An example from my game: As I was thinking about how to set up my battle system, I deliberately made the decision to keep the basic, physical "attack" command, and to allow it to be useful in most simple encounters. However, there's one specific character who's not only very bad at physical attacks, but whose main strength has nothing to do with actually dispatching enemies. First I wondered if I should find a way to "make him more useful", but then I realized that this could also be an interesting tool to say something about that specific character and in return about the characters that are "useful in battle".

Encounters are part of the Game

Another Screenshot from my personal project. The Party is in a fight with a floating Skull called 'The Holotype' and a Slime called 'Possessive Sludge'

To bring this all to a close, let me quote Kyle again, who somewhere in the first third of his post, when talking about the various reasons why players are pushed towards finding and repeating the most efficient way to get through battles, wrote this:

"If it’s a run-of-the-mill random encounter, they [the players] want to end it quickly so they can get back to the game [emphasis mine]."

(Just a note that I'm not accusing Kyle of thinking that random encounters in games are meaningless or anything like that, I just found his way of phrasing very interesting)

There's this Interview with the Director of Dungeon Encounters, who also designed the majority of the battle systems in the Final Fantasy series, where he said that Final Fantasy 1 was built with 500 Encounters in mind. Now that number was mostly picked, because of the total length it would take to get through the game in a debug session, but it also shows that the encounters were a very important part of the game and not an afterthought.

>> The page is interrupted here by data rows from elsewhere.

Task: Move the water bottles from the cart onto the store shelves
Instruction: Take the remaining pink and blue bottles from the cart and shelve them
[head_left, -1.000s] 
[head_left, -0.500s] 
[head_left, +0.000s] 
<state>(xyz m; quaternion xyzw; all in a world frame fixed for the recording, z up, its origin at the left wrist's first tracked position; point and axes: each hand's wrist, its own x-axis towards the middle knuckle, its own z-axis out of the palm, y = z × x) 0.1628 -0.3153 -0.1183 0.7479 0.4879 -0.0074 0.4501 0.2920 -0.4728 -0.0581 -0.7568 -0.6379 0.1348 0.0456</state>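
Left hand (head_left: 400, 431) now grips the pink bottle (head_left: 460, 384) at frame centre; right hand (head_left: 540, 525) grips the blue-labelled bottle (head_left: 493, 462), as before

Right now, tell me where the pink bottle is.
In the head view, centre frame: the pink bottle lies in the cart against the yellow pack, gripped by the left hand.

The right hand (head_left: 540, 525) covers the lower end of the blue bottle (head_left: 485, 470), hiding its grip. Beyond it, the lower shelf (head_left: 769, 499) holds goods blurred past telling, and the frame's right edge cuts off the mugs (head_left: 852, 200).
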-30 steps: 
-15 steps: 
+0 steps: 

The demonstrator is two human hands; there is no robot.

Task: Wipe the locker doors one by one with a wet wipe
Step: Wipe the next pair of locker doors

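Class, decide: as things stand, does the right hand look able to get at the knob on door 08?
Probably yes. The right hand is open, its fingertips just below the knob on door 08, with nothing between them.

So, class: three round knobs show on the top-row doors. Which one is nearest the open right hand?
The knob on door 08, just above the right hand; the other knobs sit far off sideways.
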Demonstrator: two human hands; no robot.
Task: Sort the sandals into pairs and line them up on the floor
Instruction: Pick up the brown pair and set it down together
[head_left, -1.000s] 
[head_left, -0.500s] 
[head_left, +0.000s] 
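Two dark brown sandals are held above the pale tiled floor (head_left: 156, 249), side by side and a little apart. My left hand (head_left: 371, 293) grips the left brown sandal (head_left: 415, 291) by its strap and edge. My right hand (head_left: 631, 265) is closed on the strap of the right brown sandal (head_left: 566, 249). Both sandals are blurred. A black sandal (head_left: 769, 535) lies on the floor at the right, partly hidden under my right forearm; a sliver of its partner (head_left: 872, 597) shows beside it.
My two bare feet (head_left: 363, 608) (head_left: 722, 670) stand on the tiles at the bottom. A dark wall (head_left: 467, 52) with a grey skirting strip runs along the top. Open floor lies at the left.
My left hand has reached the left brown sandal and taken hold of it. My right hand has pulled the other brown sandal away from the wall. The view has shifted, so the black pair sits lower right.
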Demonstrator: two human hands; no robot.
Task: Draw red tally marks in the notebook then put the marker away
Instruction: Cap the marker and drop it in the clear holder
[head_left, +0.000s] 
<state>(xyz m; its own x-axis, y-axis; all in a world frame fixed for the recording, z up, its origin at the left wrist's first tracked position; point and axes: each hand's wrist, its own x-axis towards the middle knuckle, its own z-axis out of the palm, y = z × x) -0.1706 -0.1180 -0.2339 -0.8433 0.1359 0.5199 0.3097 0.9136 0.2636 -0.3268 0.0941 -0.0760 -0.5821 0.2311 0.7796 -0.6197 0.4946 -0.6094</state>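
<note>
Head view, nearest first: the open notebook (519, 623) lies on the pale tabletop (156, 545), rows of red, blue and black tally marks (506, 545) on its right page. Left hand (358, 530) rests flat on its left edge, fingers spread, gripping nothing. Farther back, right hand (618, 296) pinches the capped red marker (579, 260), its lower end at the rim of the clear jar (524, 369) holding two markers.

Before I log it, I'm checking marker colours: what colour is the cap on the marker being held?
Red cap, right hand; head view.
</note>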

When I started building the Dungeon for my project, I started with a corridor full of encounters. The fights came first, then came the space.

Now obviously, there's more to a JRPG than the battles and random encounters, but I feel this idea that a random encounter is just a nuisance that keeps you from playing the game is deeply wrong. If you put random encounters, or non-random "minor" encounters in your game, you have to build it around them. Otherwise, you will most likely end up with something that feels more like a chore (which again, is fine if that's what you're going for).

This all brings me back to my position that battles are moments of dramatic tension where the commands, the framing of the battle and the math can be used to say something about your game's story, its characters and even its world's metaphysical makeup. You can use them to tell stories about specific characters, you can use them to tell a joke, or to laugh at the player's expense. They can be about fighting a group of little guys, or a castle, but you could also frame a date as a battle, or being stuck in a high-school debate club. They matter as much as the space you put in between them and the cutscenes you put at the end of it all.

So let me contradict myself and be prescriptive at the end:

If you want to make an RPG that has battles in it, care about them, be interested in them and ask yourself what you want them to be and how you can use them to tell the story you want to tell.

It's not that anything should be a battle, but anything could be a battle. It all depends on you.